I’m typical because I care deeply about my school, my peers, and my teachers. I’m typical because I wear a pony tail and glasses on days when I have big assignments. I’m typical in that my saddle shoes are my closest companions, and I know to buy a cookie in the cafeteria to make a bad day better. I care about my schoolwork and do my best in all my classes, even when that includes a heavy workload and late nights. I’m typical because I make the most of tutorial time to get help on assignments and to chat with teachers just to get to know them better.  I ask a lot of questions, and I feel like I’m always at school, even on the weekends (Marist is called the campus that never sleeps for a reason!). I’m typical because I know most of my peers regardless of grade, and I can’t walk through the halls without giving and receiving a smile, a hi-five, and a warm hello. I’m typical in that I know the campus like the back of my hand but still sometimes forget which lunch period I have.
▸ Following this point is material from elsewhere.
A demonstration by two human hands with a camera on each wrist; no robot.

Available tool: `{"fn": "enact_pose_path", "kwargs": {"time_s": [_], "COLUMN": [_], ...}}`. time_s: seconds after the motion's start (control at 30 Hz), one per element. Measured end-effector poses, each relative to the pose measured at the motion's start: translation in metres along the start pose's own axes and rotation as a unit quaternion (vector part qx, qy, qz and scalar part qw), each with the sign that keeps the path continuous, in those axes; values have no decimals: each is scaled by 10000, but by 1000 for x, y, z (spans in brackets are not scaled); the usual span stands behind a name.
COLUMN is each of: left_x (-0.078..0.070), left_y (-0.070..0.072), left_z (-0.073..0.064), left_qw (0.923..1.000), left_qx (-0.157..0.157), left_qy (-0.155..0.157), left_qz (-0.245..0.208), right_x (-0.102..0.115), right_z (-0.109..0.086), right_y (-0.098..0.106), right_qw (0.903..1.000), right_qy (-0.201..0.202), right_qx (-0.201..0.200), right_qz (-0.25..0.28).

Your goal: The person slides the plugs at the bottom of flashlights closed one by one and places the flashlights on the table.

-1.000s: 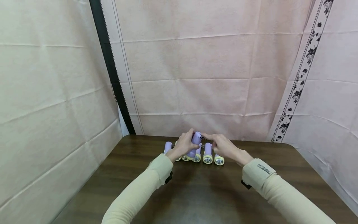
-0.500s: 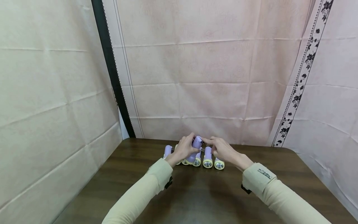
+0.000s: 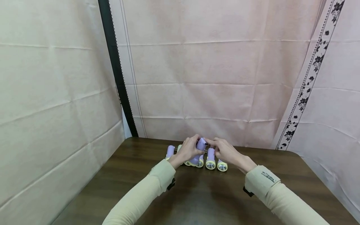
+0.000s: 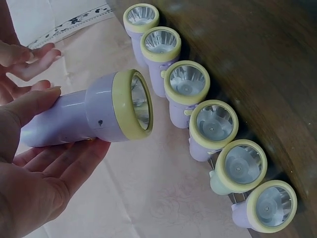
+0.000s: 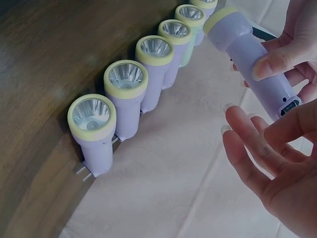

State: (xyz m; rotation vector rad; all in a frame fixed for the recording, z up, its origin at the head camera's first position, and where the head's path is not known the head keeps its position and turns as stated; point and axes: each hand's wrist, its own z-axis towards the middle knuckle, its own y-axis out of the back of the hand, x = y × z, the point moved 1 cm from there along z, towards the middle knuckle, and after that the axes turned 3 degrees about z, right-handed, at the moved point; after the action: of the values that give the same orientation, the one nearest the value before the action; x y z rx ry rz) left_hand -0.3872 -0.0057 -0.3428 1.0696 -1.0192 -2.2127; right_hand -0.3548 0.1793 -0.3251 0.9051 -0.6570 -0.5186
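From where I stand, the tabletop (image 3: 202, 200) carries a row of six flashlights (image 3: 210, 162), one mint-bodied, lenses toward the person; I judge the work partly done: six arranged, one not set down. The left hand (image 3: 187, 150) is clamped round that unit's barrel; the right hand (image 3: 225, 151) has its fingers apart, grasping nothing, index finger at the tail, contact uncertain. The held flashlight (image 4: 77, 116) is in the air near the row, long axis tilted, lens end toward the person and apparently downward, tail raised, exposing a dark recess (image 5: 289, 106).
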Motion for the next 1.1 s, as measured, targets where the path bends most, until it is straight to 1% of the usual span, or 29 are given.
{"fn": "enact_pose_path", "kwargs": {"time_s": [0.07, 0.13, 0.27, 0.4, 0.5, 0.57, 0.63, 0.73, 0.83, 0.9, 0.97, 1.1], "left_x": [1, 2, 7, 16, 26, 35, 45, 58, 70, 76, 81, 86], "left_y": [1, 1, 5, 14, 22, 27, 29, 30, 25, 21, 18, 10], "left_z": [-1, -1, -1, -4, -8, -13, -17, -27, -38, -46, -53, -61], "left_qw": [10000, 10000, 9995, 9975, 9932, 9884, 9828, 9725, 9596, 9513, 9441, 9276], "left_qx": [3, 79, 248, 413, 551, 663, 744, 834, 968, 1057, 1092, 1105], "left_qy": [-16, 27, 181, 529, 883, 1109, 1270, 1350, 1401, 1437, 1497, 1480], "left_qz": [14, 2, 63, 205, 516, 803, 1111, 1702, 2240, 2513, 2726, 3248], "right_x": [-1, -3, -6, -7, -8, -10, -14, -20, -25, -28, -30, -35], "right_z": [0, 0, 0, 1, 1, 1, -1, -6, -11, -14, -17, -23], "right_y": [-2, -5, -11, -14, -14, -13, -11, -11, -13, -15, -16, -15], "right_qw": [9999, 9995, 9990, 9987, 9983, 9980, 9977, 9970, 9970, 9969, 9966, 9956], "right_qy": [10, 10, -5, -80, -203, -284, -323, -358, -384, -436, -501, -649], "right_qx": [-24, -1, 34, -79, -149, -204, -299, -471, -526, -514, -517, -535], "right_qz": [135, 303, 455, 493, 517, 525, 513, 494, 424, 403, 408, 420]}}
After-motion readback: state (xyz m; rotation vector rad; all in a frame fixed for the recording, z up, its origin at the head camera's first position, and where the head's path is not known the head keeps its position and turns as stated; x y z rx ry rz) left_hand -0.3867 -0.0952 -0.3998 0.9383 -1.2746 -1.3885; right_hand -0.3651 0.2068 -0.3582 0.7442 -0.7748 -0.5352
I rarely leave school before 4:00 whether that’s due to tutorial, socializing, or after-school activities. I’m typical because I love my senior uniform, but I count down the days until the next Blue and Gold spirit day. I love the volleyball matches and soccer games just as much as Friday night football. I’m typical because I’m never at a loss for something to do during Activity Period, and I look forward to optional Wednesday morning Mass.

That being said, at Marist, it’s also “typical” to set yourself apart. There are so many opportunities that it’s nearly impossible not to!

I am a part of Marist Theater and have been since seventh grade. In seventh and eighth grade, I played tennis and lacrosse, too, before finally deciding that I felt more comfortable on the stage than on the court or the field. As a senior, I’m Editor-in-Chief of Rapier, the school’s literary magazine (Fun Fact:  Coincidentally, the three Marist bloggers are each in charge of one of Marist’s three publications!).  This will be my fourth year on Rapier staff, and it will be the fiftieth volume of Rapier, which I am incredibly excited about! I am a third year Student Ambassador—a tour guide and greeter for official school events like Open House and Shadow Days. I am also on Emmaus Board, which means I am one of five spiritual leaders of the school, but more on that later. I’m German Club Co-President, a Eucharistic Minister, a STAND leader, a Blue and Gold writer/columnist, a retreat leader, a Peer2Peer tutor, and more.

It’s safe to say that I keep myself sufficiently busy, but I enjoy the occasional chaos. Each and every group or organization I am a part of is rewarding in so many ways, both personally and to the community. Everyone is involved in something, which is just one of the many reasons that the “typical” Marist student is not so typical after all.